In [1]:
import os
import pandas as pd
import numpy as np
import json
import pathlib
import random
import zipfile

import torch
from torch.utils.data import TensorDataset, DataLoader, RandomSampler, SequentialSampler

from transformers import BertTokenizer, BertConfig, AutoTokenizer
from transformers.optimization import AdamW
from transformers import RobertaForSequenceClassification

from scipy.special import expit
from keras.preprocessing.sequence import pad_sequences
from sklearn import metrics

In [2]:
import warnings
warnings.filterwarnings('ignore')
warnings.simplefilter('ignore')

In [3]:
MAX_LEN = 512

In [4]:
SEED = 128

In [5]:
data_path = ''


склейка контекста и вопроса

In [6]:
import json
t_sentences, t_labels = [], []
with open(data_path + 'train.json', 'r') as f:
  for line in f:
    data = json.loads(line)
    s1, s2 = data['context'], data['question']
    t_sentences.append(s1 + ' ' + s2)
    t_labels.append(1 if data['answer']=='да' else 0)



In [7]:
v_sentences, v_labels = [], []
with open(data_path + 'dev.json', 'r') as f:
  for line in f:
    data = json.loads(line)
    s1, s2 = data['context'], data['question']
    v_sentences.append(s1 + ' ' + s2)
    v_labels.append(1 if data['answer']=='да' else 0)


загрузка модели


In [8]:
device = torch.device("cuda") if torch.cuda.is_available() else torch.device("cpu")
device

device(type='cuda')

In [9]:
tokenizer = AutoTokenizer.from_pretrained("alexyalunin/RuBioRoBERTa",model_max_length=512)
model = RobertaForSequenceClassification.from_pretrained('alexyalunin/RuBioRoBERTa').to(device)
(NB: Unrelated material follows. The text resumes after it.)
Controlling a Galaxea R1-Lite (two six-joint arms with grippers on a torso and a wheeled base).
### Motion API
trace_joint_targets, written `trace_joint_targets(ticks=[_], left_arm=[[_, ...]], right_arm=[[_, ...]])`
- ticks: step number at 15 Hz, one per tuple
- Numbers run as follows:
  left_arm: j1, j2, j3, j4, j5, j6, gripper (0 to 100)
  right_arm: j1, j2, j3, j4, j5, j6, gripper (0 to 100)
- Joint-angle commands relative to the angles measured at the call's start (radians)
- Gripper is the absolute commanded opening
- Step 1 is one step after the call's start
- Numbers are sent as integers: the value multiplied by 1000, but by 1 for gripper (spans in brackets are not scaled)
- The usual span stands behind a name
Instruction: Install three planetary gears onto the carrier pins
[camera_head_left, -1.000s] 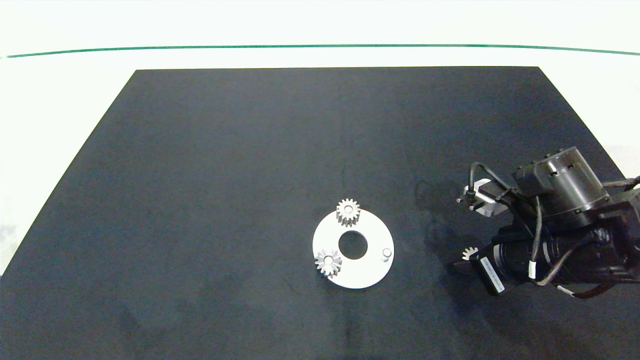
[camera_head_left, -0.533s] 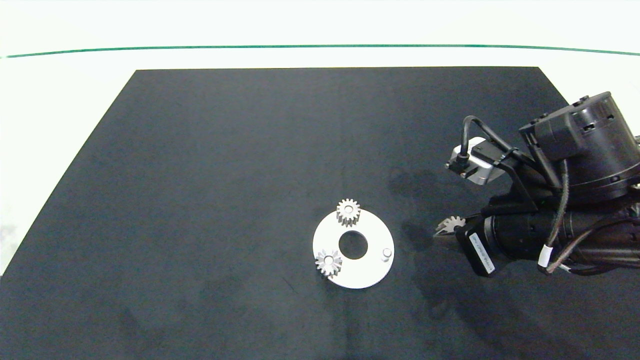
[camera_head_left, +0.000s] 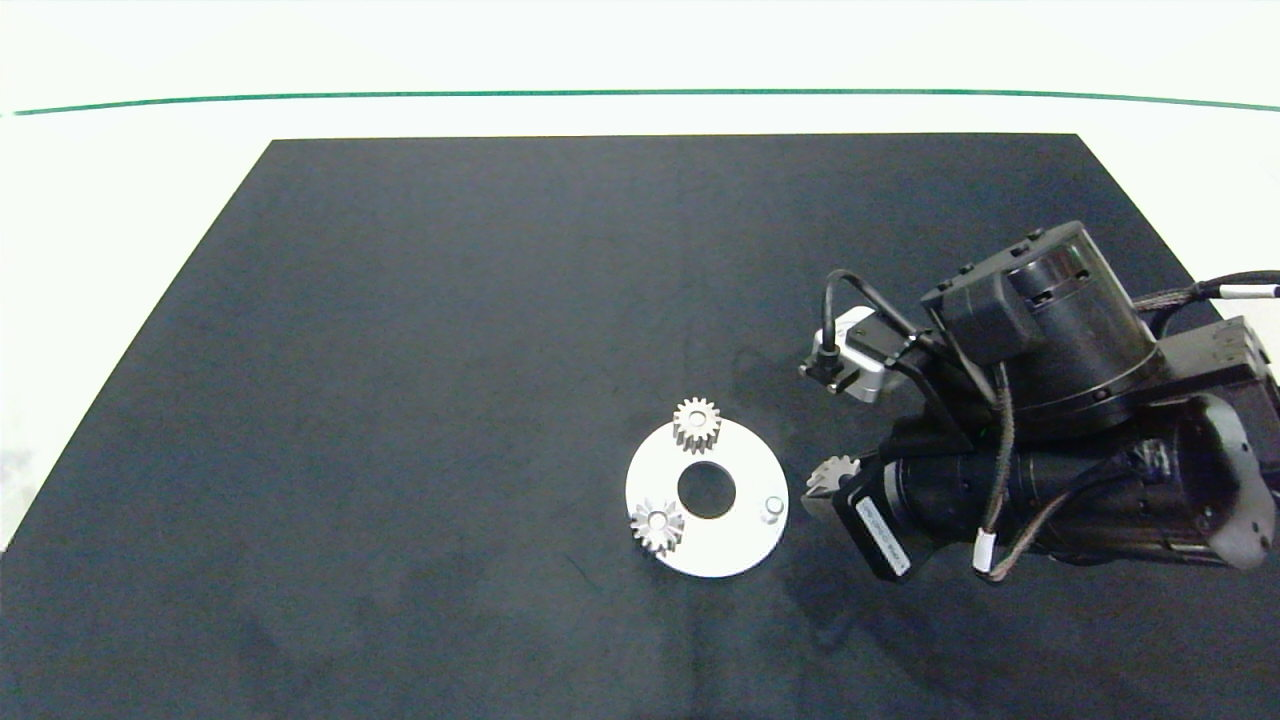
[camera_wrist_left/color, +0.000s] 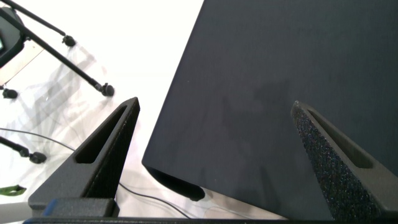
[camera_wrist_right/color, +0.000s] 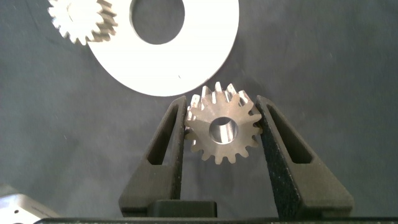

Some weights of RobertaForSequenceClassification were not initialized from the model checkpoint at alexyalunin/RuBioRoBERTa and are newly initialized: ['classifier.dense.bias', 'classifier.dense.weight', 'classifier.out_proj.bias', 'classifier.out_proj.weight']
You should probably TRAIN this model on a down-stream task to be able to use it for predictions and inference.


In [10]:
pip install datasets




In [11]:
from datasets import DatasetDict
from datasets import Dataset
train = Dataset.from_dict({
        'text': t_sentences,
        'labels': t_labels
    })
test = Dataset.from_dict({
        'text': v_sentences,
        'labels': v_labels
    })
dataset_dict = DatasetDict({
    'train': train,
    'test': test
})


In [12]:
dataset_dict

DatasetDict({
    train: Dataset({
        features: ['text', 'labels'],
        num_rows: 1308
    })
    test: Dataset({
        features: ['text', 'labels'],
        num_rows: 256
    })
})

приведеение данных к приемлемому для модели виду (токенизация текстов, исключение столбца текстов, разбитие на батчи)

In [13]:
from transformers import DataCollatorWithPadding

def tokenize_function(example):
    return tokenizer(example["text"], truncation=True, padding = True
)


tokenized_datasets = dataset_dict.map(tokenize_function, batched=True)
data_collator = DataCollatorWithPadding(tokenizer=tokenizer)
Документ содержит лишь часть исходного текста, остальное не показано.